直方图的比较可以告诉我们两个图像是否包含相似的颜色。 仅这种相似性并不一定意味着图像包含匹配的对象。 例如,银叉和银币可以具有类似的直方图。
OpenCV提供函数cv :: calcHist和cv :: compareHist来计算直方图并测量它们的相似性。
3、特征匹配
OpenCV提供了SURF detector/extractor配上FLANN matcher,和ORB detector/extractor配上brute-force matcher来实现特征匹配。

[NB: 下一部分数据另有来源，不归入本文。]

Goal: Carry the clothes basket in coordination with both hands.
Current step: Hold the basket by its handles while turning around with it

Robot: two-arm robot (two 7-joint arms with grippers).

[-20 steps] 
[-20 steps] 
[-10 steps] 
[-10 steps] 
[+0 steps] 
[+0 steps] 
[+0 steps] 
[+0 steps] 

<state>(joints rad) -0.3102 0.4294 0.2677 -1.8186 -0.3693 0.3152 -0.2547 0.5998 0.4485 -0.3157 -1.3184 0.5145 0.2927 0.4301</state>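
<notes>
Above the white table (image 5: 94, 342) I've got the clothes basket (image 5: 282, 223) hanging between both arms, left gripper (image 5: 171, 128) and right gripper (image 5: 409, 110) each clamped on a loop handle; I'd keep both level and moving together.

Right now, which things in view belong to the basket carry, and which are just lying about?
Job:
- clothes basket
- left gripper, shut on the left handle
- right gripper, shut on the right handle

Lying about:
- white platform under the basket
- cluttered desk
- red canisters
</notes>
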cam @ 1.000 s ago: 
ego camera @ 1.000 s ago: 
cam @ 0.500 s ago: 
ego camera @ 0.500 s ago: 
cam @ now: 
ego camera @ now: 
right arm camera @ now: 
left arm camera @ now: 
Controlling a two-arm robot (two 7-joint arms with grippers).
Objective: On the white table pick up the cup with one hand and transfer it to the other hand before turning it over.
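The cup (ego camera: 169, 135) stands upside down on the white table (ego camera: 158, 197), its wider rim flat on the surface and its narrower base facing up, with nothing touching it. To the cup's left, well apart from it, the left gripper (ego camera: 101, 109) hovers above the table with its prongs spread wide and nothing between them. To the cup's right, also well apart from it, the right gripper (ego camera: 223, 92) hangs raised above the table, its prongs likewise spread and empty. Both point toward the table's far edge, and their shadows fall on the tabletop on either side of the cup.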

SURF有被申请专利,所以请不要用于商业用途,这个方法在opencv_contrib中通过cv::xfeature2d::SURF实现。如果我们没有导入opencv_contrib的话,我们可以用ORB,这个方法在cv::ORB类中实现。
以下是项目相关代码
创建Blob描述
BlobDescriptor BlobClassifier::createBlobDescriptor(const Blob &blob) const {
const cv::Mat &mat = blob.getMat();
int numChannels = mat.channels();
// Calculate the histogram of the blob's image.
cv::Mat histogram;
int channels[] = { 0, 1, 2 };
int numBins[] = { HISTOGRAM_NUM_BINS_PER_CHANNEL, HISTOGRAM_NUM_BINS_PER_CHANNEL, HISTOGRAM_NUM_BINS_PER_CHANNEL };
float range[] = { 0.0f, 256.0f };
const float *ranges[] = { range, range, range };
cv::calcHist(&mat, 1, channels, cv::Mat(), histogram, 3, numBins, ranges);
// Normalize the histogram.
histogram *= (1.0f / (mat.rows * mat.cols));
// Convert the blob's image to grayscale.
cv::Mat grayMat; switch (numChannels) {
case 4:
cv::cvtColor(mat, grayMat, cv::COLOR_BGRA2GRAY);
break;
default:
cv::cvtColor(mat, grayMat, cv::COLOR_BGR2GRAY);
break;
}
// Adaptively equalize the grayscale image to enhance local contrast.
clahe->apply(grayMat, grayMat);
// Detect features in the grayscale image. std::vector keypoints;
featureDetectorAndDescriptorExtractor->detect(grayMat, keypoints);
// Extract descriptors of the features.
cv::Mat<cv::KeyPoint> keypointDescriptors;
featureDetectorAndDescriptorExtractor->compute(grayMat, keypoints, keypointDescriptors);
return BlobDescriptor(histogram, keypointDescriptors, blob.getLabel());
}
计算两个Blob之间的Distance
float BlobClassifier::findDistance(const BlobDescriptor &detectedBlobDescriptor, const BlobDescriptor &referenceBlobDescriptor) const {
// Calculate the histogram distance.
float histogramDistance = (float)cv::compareHist(detectedBlobDescriptor.getNormalizedHistogram(), referenceBlobDescriptor.getNormalizedHistogram(), HISTOGRAM_COMPARISON_METHOD);
// Calculate the keypoint matching distance.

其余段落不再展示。